An American in Paris at Holy Week

Before heading over to the Right Bank, I stopped into the Church of Saint-Louis-en-l'Île, a 17th-century structure tucked into the heart of the island in the Seine named after the sainted king, Louis IX. A substantial congregation made its way to the well-lighted altar to venerate the cross, as an excellent choir sang a French hymn.  

After a simple luncheon of crab salad with a Dijon aioli (I was in Paris!), I wandered to the Right Bank and encountered a large and diverse crowd carrying placards and a crucifix. The Emmanuel Community, a charismatic group dedicated to the renewal of the French church, was leading an outdoor stations of the cross, gathering people and steam as it moved from one station to the next. The stations ended at the Church of Saint-Nicolas des Champs, once the site of a powerful Benedictine abbey before the Revolution. The church was grimy and worn, but evidence of its function as the home and center of renewal were everywhere.

Holy Saturday is always a quiet day, so I made my way to the famous flea markets north of the city center. After poking around stall after stall, I decided to head to the pantheon of the French kings, the Basilica of Saint-Denis, which is considered the first experiment in Gothic church architecture. The former abbey church, which is owned by the state, remains a working church, but the structure seemed forlorn despite its recent overhaul. I heard Arabic—not French—in the streets that surrounded the structure and grew annoyed with children using the royal portal as a goal for their soccer match. Shafts of light, filtered by the colored stained glass for which the basilica is famous, flooded the interior of the church, illuminating the royal tombs and cenotaphs.

Despite the statues, the stained glass and the high altar, I felt an absence of devotion, of love of worship. Here was a museum, I said to myself.

Later that night, I made my way back to Saint-Gervais-et-Saint-Protais. The parish church was packed with people holding candles lighted after the chanting of the Proclamation of Easter, or the Exsultet. Hymns were sung boldly and the number of catechumens received into the church numbered more than 30. The hip, well-dressed congregation was there to stay, as they made themselves as comfortable as possible in the aisles, ambulatory and transept of the late Gothic church.

Later, during a late supper of oysters and duck breast with cherries and mushrooms at a nearby cafe, the bells of Paris pealed, announcing: "Christ is Risen!"        

Easter Sunday, I traveled to Chartres to celebrate the feast in perhaps the greatest cathedral constructed in medieval France. Sunlight enveloped the structure, bringing to life inside the magnificent medieval glass. The organ pounded and a children's choir from Cracow processed into the packed edifice, which loomed above what really is no more than a village.

A youthful bishop—56-year-old Michel Pansard—bounced onto the altar, taking the thurible and gently guiding a young server with Down syndrome, who held the pot of incense. The liturgy was jubilant. The singing was joyful, and confident. Under the soaring vaulted crossing, Bishop Pansard spoke how Christ's death and resurrection healed what had been broken. He spoke of hope, of renewal, of new life.

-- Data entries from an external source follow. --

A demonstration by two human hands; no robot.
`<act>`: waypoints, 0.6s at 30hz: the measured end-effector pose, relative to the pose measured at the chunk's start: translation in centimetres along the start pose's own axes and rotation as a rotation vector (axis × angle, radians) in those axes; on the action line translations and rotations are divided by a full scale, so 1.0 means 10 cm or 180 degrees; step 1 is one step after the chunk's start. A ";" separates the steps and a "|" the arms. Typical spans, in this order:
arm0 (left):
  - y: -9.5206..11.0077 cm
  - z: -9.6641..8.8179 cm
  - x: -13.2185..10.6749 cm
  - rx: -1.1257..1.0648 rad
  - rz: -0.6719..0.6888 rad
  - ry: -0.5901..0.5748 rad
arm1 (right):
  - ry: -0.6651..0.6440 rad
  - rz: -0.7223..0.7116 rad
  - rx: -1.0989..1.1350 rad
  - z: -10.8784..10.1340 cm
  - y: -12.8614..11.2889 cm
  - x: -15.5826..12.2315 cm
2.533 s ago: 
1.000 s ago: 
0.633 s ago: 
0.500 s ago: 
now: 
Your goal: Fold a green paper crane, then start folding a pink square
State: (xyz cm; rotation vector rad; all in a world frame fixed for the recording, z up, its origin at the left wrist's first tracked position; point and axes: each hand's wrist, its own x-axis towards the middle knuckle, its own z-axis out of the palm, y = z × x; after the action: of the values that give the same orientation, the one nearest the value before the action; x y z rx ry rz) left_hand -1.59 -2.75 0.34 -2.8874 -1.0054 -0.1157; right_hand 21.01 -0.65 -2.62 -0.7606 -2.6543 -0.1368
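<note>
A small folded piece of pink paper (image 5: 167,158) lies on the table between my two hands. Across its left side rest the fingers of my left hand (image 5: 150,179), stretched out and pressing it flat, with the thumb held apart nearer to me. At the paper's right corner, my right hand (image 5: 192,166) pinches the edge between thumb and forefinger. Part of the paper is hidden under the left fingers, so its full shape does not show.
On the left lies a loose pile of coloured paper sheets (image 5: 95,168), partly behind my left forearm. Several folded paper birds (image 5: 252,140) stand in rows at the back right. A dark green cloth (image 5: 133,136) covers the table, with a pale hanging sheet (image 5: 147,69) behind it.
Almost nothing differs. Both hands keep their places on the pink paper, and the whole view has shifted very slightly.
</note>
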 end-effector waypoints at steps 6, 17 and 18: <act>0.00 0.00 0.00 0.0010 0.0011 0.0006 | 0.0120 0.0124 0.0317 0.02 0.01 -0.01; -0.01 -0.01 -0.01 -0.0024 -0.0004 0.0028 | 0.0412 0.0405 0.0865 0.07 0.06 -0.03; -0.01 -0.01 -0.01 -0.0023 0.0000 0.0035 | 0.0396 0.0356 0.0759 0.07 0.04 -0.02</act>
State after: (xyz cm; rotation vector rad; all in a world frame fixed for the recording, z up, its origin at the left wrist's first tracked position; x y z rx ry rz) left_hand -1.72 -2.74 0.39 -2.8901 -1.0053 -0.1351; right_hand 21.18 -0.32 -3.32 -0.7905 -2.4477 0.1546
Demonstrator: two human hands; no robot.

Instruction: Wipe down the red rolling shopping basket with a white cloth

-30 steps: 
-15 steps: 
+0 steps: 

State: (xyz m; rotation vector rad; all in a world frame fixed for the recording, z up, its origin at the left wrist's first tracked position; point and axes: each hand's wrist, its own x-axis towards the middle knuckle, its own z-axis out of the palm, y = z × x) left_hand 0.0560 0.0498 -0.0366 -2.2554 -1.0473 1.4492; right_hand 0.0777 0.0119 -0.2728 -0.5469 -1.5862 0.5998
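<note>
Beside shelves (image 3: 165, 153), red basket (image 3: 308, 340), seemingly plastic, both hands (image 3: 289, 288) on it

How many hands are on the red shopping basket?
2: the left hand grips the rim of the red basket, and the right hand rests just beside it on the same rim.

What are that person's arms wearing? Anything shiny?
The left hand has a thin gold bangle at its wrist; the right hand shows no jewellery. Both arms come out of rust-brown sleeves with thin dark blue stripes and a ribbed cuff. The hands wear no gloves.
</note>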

As I listened, I thought of what I had experienced in just a few days. This foray into the center of France had fortified my senses with glorious architecture and fine menus, yet the spiritual vibrancy so evident all around me was providing the unexpectedly sweet finish.

France may be secular. But again, after all these years, I have learned not to believe everything I have read. Perhaps the Catholic Church in France is experiencing a revival, a resurrection. Or perhaps the church has always been alive, but just not in the way it had been once accustomed. Either way, the story of the Catholic Church in France may provide important lessons to those of us on this side of the Atlantic eager to understand the place of religion in a modern secular society.